ABOUT THIS EXERCISE >> Say how many of the lines below include the word "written", and write nothing else.

(Collection entries)
····················
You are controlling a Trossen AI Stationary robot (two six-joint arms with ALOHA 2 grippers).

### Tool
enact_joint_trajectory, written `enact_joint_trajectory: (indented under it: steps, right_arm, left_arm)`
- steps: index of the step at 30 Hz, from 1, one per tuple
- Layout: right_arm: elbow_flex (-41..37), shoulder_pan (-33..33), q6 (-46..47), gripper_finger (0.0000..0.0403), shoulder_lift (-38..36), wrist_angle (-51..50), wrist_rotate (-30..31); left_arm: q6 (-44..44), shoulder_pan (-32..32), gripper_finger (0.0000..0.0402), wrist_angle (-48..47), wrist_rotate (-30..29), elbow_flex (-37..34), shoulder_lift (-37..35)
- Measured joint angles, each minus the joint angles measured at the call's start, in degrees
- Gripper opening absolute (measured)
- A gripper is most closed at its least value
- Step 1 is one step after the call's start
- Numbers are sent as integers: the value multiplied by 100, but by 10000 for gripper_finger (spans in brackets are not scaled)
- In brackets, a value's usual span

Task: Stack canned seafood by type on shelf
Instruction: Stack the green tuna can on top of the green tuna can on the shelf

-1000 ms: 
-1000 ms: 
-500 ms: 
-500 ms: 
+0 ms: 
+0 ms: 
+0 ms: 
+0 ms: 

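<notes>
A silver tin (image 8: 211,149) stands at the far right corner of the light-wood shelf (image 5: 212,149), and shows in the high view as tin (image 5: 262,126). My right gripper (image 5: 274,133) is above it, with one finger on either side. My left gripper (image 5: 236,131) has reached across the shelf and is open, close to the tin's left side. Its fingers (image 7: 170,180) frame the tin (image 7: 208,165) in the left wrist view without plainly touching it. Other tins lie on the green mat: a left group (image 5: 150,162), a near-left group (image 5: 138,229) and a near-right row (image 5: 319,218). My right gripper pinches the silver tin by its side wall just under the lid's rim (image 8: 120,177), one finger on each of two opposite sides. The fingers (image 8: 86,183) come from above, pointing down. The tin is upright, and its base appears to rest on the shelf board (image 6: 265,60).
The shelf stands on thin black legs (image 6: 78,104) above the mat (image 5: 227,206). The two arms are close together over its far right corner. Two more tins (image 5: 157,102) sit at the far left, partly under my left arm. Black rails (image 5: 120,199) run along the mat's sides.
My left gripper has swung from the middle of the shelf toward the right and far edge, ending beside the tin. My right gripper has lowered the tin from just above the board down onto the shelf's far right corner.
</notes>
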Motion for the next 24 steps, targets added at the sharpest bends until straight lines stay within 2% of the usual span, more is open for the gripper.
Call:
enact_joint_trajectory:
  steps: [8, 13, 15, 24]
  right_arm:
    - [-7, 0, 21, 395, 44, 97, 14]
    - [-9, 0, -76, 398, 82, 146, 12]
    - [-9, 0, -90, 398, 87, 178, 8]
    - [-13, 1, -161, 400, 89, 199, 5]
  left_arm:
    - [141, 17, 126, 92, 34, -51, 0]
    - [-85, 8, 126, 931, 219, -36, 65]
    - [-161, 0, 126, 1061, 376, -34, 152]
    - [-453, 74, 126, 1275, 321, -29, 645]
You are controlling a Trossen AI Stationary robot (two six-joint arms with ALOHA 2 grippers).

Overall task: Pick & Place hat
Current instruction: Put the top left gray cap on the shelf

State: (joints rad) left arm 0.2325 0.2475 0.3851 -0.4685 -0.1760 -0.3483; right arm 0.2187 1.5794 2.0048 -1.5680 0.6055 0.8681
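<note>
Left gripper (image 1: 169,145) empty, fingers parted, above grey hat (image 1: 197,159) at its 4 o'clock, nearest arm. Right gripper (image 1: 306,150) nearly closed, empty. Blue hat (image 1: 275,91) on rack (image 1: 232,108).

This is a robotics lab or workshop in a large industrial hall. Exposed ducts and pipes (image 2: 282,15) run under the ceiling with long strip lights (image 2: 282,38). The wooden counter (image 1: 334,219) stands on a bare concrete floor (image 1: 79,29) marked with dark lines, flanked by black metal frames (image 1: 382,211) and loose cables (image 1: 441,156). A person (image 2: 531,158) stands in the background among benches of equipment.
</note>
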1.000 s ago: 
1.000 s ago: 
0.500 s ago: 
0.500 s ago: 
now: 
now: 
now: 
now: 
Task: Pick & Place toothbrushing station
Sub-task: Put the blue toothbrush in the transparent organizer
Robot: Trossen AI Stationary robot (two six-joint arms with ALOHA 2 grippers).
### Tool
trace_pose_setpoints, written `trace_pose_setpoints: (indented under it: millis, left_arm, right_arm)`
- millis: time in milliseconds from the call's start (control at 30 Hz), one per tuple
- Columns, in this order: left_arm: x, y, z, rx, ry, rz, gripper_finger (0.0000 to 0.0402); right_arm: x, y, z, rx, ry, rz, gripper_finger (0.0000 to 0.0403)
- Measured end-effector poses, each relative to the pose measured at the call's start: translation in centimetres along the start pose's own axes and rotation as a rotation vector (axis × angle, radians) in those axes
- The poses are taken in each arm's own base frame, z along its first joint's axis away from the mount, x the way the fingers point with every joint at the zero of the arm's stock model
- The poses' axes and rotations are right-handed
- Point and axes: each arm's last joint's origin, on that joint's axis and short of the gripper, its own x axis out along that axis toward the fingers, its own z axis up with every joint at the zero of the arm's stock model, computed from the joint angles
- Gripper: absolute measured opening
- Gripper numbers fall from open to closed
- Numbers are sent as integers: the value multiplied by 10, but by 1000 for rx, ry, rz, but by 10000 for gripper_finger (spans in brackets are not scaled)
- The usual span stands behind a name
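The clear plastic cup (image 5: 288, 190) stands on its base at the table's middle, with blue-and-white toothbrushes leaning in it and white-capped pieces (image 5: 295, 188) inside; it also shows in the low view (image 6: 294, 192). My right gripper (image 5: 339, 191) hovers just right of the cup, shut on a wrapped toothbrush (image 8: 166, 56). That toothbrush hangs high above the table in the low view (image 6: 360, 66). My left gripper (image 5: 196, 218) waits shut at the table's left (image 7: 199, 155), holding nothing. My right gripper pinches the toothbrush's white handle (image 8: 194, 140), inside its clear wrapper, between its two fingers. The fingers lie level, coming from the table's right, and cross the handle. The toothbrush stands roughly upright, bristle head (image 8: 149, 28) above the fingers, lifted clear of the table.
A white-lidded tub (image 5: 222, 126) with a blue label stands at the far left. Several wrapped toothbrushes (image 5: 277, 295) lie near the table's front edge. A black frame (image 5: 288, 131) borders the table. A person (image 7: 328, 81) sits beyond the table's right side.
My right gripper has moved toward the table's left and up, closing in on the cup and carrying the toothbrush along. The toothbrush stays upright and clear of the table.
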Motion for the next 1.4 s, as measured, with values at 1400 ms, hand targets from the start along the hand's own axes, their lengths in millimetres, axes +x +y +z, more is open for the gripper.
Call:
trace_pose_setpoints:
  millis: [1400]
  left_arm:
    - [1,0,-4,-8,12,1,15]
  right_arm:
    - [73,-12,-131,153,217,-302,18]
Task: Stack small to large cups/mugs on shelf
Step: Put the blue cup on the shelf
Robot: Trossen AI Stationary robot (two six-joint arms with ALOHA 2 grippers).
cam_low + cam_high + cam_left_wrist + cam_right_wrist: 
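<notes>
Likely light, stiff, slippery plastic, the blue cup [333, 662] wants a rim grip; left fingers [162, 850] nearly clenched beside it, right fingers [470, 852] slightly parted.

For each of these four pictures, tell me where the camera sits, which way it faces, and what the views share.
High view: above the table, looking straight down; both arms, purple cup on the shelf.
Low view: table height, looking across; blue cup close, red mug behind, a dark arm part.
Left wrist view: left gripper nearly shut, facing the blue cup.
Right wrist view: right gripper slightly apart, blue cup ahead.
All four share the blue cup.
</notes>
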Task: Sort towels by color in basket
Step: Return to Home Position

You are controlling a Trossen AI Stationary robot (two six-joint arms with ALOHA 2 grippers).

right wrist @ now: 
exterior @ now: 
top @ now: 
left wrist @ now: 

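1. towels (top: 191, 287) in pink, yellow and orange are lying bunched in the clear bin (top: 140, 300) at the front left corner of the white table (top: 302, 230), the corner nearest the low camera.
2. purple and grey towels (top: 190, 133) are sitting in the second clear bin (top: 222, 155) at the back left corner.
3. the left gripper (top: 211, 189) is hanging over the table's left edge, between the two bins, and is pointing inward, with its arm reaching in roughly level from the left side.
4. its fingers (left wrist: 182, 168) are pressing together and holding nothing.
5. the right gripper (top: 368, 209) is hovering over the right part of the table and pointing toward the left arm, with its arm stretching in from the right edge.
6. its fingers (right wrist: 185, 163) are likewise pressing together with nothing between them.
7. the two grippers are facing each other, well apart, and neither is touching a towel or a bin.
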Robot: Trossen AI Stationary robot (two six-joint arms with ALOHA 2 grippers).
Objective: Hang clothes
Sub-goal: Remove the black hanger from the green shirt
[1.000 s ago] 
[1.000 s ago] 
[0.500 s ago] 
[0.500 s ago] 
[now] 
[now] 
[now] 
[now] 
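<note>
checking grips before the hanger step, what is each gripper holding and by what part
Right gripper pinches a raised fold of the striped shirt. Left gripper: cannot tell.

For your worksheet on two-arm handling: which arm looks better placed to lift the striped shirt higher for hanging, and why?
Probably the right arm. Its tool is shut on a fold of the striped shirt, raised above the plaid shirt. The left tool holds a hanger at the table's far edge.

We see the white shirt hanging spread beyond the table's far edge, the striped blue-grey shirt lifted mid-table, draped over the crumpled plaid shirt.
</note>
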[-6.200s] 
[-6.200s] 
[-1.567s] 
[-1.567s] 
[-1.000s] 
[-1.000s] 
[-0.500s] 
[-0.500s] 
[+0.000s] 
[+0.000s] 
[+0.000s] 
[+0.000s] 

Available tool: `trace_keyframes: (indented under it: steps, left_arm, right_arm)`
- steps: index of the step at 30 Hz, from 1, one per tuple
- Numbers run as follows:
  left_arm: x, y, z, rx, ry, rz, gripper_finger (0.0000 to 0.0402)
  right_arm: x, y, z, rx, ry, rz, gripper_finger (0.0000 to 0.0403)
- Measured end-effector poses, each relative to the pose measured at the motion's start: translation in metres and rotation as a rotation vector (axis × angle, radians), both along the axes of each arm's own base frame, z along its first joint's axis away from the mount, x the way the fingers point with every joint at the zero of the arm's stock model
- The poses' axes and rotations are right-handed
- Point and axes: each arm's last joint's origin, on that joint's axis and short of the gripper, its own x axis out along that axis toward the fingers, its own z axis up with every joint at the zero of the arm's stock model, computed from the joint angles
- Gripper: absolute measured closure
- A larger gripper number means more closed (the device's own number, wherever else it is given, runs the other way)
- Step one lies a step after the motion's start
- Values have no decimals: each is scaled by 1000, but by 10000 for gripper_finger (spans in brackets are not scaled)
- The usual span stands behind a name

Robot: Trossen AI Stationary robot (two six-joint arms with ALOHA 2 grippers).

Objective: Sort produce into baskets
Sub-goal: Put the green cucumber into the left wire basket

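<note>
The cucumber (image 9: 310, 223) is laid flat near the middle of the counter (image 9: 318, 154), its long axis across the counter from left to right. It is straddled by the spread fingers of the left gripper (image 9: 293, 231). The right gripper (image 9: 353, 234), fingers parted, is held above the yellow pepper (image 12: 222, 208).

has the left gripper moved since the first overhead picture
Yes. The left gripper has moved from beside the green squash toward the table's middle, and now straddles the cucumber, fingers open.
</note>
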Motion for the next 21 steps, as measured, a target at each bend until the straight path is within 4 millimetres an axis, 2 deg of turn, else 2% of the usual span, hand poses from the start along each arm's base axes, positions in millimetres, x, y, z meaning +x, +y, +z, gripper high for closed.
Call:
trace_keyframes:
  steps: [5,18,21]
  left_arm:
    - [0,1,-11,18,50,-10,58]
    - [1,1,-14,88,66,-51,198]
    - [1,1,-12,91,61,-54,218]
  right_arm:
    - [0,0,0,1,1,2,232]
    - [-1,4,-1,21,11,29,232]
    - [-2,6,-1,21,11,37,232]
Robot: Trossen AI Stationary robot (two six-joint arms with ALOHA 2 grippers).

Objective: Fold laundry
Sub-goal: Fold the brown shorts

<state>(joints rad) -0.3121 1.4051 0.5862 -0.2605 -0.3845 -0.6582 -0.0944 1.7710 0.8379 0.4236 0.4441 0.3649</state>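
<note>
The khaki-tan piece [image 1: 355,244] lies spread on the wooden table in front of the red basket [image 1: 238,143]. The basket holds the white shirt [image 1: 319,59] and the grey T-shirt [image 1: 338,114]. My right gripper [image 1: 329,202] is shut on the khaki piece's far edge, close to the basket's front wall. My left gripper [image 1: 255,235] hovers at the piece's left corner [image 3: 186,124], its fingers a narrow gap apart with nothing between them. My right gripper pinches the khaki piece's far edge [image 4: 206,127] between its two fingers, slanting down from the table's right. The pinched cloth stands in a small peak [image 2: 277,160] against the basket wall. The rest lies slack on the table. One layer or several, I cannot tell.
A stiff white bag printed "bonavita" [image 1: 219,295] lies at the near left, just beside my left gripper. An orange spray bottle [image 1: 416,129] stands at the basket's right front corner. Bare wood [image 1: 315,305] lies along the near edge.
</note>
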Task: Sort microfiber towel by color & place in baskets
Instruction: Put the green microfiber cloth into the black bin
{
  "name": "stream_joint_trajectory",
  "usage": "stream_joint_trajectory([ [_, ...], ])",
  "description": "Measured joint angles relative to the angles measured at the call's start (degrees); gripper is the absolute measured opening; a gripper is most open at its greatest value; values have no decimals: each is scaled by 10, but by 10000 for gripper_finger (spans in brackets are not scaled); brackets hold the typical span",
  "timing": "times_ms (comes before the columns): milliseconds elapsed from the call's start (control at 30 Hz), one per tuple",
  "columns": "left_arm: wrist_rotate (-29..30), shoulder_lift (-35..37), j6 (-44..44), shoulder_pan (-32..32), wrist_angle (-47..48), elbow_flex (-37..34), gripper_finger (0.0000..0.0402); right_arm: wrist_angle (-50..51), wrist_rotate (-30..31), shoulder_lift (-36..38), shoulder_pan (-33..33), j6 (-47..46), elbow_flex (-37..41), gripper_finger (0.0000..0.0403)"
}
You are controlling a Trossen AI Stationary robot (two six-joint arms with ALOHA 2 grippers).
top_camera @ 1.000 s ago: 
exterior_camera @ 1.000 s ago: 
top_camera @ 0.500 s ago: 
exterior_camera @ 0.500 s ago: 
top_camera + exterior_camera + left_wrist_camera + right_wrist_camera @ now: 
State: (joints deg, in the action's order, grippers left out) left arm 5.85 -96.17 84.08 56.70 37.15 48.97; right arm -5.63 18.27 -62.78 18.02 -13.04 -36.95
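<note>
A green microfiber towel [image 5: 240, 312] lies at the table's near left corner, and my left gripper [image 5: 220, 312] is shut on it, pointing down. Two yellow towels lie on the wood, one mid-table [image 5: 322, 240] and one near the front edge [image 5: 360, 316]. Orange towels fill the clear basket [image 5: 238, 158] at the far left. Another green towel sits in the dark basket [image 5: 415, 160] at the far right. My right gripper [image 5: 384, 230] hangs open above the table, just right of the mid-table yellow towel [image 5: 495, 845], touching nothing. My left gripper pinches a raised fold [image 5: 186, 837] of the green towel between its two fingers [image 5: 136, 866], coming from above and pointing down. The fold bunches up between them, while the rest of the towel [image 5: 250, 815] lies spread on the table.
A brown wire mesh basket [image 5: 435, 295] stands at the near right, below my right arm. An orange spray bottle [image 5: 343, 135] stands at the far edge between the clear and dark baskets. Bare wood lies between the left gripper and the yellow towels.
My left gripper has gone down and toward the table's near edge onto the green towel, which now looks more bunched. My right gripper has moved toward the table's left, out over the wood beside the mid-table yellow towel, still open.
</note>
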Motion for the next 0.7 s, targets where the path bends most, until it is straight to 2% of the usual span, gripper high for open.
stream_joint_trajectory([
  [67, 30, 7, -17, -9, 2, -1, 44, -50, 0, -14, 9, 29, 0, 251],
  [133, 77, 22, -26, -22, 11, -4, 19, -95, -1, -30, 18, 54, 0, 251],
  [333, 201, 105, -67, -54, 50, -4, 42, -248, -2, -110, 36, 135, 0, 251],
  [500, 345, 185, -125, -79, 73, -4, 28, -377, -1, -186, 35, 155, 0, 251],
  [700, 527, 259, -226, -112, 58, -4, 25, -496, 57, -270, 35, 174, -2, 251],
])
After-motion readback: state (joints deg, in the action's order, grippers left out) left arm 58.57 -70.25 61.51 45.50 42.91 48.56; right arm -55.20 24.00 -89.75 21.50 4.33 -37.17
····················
ANSWER SECTION >> 2